What to work on | Set down a word-for-word copy of the data below, limited to the lines from the first through the line with "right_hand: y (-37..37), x".

Data provided |
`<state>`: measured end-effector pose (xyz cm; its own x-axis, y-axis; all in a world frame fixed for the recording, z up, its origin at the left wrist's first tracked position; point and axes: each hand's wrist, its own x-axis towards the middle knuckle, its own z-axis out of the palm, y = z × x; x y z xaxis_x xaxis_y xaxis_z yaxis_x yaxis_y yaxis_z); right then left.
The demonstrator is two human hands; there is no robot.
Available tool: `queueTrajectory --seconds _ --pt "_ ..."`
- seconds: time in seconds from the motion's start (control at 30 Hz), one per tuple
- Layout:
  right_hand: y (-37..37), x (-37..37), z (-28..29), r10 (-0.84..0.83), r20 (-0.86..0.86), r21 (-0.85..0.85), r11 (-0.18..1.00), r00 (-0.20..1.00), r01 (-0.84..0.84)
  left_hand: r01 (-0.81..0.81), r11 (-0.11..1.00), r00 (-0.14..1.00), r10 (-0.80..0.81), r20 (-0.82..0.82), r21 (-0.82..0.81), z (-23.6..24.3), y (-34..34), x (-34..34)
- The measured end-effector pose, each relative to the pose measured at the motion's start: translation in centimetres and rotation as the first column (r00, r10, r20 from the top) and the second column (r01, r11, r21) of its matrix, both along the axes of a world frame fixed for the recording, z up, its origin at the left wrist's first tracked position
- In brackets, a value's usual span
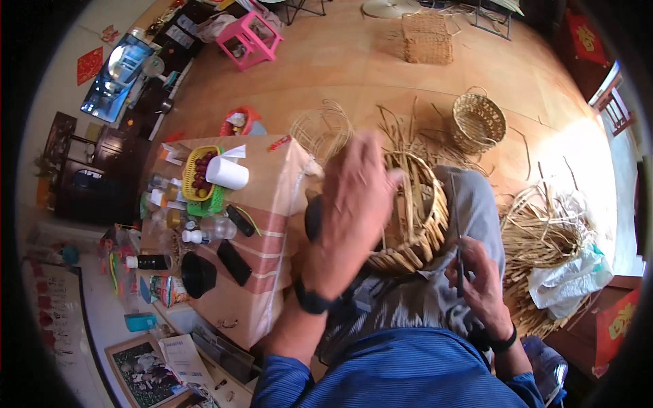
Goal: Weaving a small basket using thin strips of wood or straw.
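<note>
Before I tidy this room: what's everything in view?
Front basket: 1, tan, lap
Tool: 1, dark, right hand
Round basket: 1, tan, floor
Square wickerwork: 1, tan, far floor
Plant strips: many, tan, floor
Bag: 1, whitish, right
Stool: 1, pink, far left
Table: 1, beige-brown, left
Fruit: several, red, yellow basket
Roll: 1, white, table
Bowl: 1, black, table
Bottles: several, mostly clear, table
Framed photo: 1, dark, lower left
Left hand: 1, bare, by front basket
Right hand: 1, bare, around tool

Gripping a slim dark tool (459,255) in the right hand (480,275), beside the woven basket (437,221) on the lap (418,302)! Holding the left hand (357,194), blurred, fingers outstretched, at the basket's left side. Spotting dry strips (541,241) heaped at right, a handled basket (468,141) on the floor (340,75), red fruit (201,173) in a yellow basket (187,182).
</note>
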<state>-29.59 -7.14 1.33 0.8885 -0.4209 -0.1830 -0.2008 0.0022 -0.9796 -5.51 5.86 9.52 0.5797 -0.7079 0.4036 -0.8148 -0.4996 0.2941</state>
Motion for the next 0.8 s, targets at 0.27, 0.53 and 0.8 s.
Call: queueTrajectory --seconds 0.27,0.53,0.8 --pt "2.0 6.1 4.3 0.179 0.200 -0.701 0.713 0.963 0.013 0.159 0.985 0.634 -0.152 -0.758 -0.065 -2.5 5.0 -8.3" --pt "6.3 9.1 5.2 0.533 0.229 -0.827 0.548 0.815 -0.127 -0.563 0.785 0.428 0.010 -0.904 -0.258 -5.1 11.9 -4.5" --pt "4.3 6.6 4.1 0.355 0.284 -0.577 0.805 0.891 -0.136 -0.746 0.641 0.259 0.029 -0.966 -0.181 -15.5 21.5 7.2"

Problem solution |
`<state>`: measured end-effector pose (xyz cm; its own x-axis, y-axis; all in a world frame fixed for the recording, z up, its origin at the left wrist's first tracked position; point and axes: each hand's wrist, its own x-axis towards the middle knuckle, its own z-axis out of the palm, y = z × x; x y z xaxis_x xaxis_y xaxis_z yaxis_x yaxis_y yaxis_z); right then left.
The demonstrator is two human hands; there is no robot.
Available tool: `queueTrajectory --seconds _ --pt "_ ..."`
- seconds: time in seconds from the motion's start (control at 30 Hz), one per tuple
- Layout:
  right_hand: y (-37..37), x (-37..37), z (-28..29), r10 (-0.84..0.83), r20 (-0.86..0.86), r21 (-0.85..0.85), r11 (-0.18..1.00), r00 (-0.20..1.00), r01 (-0.84..0.84)

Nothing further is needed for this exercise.